Suçluluğun önlenmesi yaklaşımları,9 tabiatı, derecesi, kapsamı, zaman dilimi ve parasal değeri bakımın- dan değişiklik göstermektedir. Etkilerini değerlendirmek kolay olmasa da eşitsizliklerin azaltılması ve sosyal adaletin artan ölçüde gerçekleştirilmesi, suçluluğu önlemede kritik derecede önemlidir. Suç ve suçluluğun önlenmesinde etkisi olan ve birbiriyle bağlantılı olan sorunlardan fakirlik, işsizlik ve sosyal çözülme, bireysel ve toplumsal güvenlik ile korkudan özgür olmayı içeren öğeler insanca yaşamın öğeleridir.

“Elinden geldiğince bir suçu engellemeyen, onu teşvik etmiş demektir”. Seneca

Önleme olası suç risklerini olabildiğince azaltmak; yoksa tüm suçları elimine etmek değildir. Önleme, birincil, ikincil ve üçüncül olmak üzere üç evreli/fazlı bir süreçtir.

• Birincil önleme: Uzun dönemli ele alınarak hedef gruplara yönelik örneğin şiddet ve saldırganlığın, çocukların cinsel istismarının vuku bulmadan önleme yaklaşımlarıdır.

• İkincil önleme: En yüksek risk altında olanlara/ sergileyenlere örneğin şiddet ve saldırganlık ile çocukların cinsel istismarına odaklanan önleme yaklaşımlarıdır(!?).

• Üçüncül önleme: Suçluların/mağdurların mükerrir olmasına yönelik önleme hizmetleridir. Benzer mağdurların da benzer zararlara uğraması doğrudan önleme işinde başarısızlıktır.

Suç Önleme Üçgeni

Fırsatların azaltılması, bir önleme yaklaşımı ise de bir tedavi amacı yoktur. Önemli olan kriminojenik alanların/ ihtiyaçların (sert ve tutarsız aile deneyimi, zayıf aile bağları, fakirlik, mesken, suçlu arkadaş grubu ile birliktelik, okul, evlilik, uyuşturucu madde ve alkol gibi etmenlerin) saptanarak mahalli seviyelerde onlara odaklanılmalıdır.

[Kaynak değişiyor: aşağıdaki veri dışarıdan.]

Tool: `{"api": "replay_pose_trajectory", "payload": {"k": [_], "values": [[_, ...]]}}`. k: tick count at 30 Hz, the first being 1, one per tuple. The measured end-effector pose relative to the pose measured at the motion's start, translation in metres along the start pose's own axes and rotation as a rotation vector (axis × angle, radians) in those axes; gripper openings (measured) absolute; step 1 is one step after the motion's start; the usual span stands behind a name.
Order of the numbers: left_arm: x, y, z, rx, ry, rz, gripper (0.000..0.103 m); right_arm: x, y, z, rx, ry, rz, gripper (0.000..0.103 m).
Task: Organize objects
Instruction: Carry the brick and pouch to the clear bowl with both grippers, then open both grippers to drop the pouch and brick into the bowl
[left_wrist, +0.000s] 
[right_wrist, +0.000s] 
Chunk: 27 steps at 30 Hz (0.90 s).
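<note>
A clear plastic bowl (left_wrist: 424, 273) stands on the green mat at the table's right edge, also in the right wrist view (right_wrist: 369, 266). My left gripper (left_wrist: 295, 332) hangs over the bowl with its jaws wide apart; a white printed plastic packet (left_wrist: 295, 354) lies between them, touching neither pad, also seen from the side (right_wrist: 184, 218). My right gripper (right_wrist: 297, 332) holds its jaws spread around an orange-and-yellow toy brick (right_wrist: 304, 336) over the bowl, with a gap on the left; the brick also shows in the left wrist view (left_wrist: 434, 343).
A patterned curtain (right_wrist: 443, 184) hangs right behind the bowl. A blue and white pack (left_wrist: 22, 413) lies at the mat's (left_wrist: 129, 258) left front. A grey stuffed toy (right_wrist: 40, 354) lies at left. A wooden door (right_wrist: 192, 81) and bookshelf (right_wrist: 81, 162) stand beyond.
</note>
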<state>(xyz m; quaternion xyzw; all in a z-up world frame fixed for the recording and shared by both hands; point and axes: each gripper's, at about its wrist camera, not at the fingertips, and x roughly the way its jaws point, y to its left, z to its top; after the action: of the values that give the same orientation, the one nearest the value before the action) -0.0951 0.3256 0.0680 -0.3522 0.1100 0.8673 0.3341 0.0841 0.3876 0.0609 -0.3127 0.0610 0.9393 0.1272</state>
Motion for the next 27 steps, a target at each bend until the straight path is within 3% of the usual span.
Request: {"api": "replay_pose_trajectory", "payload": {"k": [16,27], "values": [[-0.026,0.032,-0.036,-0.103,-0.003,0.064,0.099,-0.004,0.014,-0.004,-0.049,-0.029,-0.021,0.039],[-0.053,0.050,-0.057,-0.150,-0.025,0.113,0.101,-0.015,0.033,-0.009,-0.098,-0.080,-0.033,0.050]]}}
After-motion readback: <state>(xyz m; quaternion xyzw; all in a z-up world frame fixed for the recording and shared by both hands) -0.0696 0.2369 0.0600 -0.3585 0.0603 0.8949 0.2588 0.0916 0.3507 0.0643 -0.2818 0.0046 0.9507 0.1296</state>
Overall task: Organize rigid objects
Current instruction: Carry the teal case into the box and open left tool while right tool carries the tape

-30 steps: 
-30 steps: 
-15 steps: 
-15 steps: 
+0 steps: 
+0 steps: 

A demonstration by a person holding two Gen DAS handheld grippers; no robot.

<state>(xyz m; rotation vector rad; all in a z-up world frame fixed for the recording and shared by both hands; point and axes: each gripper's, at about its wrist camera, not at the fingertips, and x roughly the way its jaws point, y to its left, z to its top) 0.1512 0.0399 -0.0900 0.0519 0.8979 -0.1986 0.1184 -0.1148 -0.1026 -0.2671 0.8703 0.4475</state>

Gençler bakımından ekonomik sıkıntılar, aile çözülmesi gibi sosyo-ekonomik göstergeler oldukça önemlidir (Anayasa 58/2).

Araştırmaların ortaya koyduğu basit mesaj, fırsatların giderilmesi ölçüsünde suçların azaltılacağı doğrultusundadır. Kuşkusuz, bu sadeliğin sınırları ve sakıncaları vardır. Bu şekildeki önleme yaklaşımının, kilit, zincir ve demirden biraz daha fazlasını ifade ettiği ve yorumlandığı görülmekte ise de gerçek hiç de böyle değildir. Bu sınırlı algılamayla yetinmek bazılarını, önleme etkinliğinin kapsamı ve genişliğini takdir ve değerlendirmede başarısızlığa yöneltmiş ve önlemenin, ev tahsisleri siyaseti, ebeveyn gözetimi, gayri resmi sosyal kontrol mekanizmaları ve suça alternatif davranış sağlayıcı olanaklar gibi alanlarda gelişmesini yavaşlatmıştır. Bu faaliyetlerin tümü, illegal davranış için fırsatları gidermeye veya kabul görür alternatifler sağlamaya hizmet eder nitelikte; yukarıda belirttiğimiz hedef gruplar (suçlu/durum/mağdur) teorik yaklaşımı ile uyumlu bulunmaktadır. Yalnız geniş anlamdaki bu önleme kavramının bizatihi kendisi girift olmazsa da kamuoyuna takdimi, tartışılması ve benimsenmesi medyayla yönlendirilen ve kısa sürede sonuç almaya odaklanmış bir kültür karşısında zorlu olabilir. Bunun sonucu olarak, dar ve sınırlı anlamdaki önleme imajı halen egemenliğini sürdürmektedir.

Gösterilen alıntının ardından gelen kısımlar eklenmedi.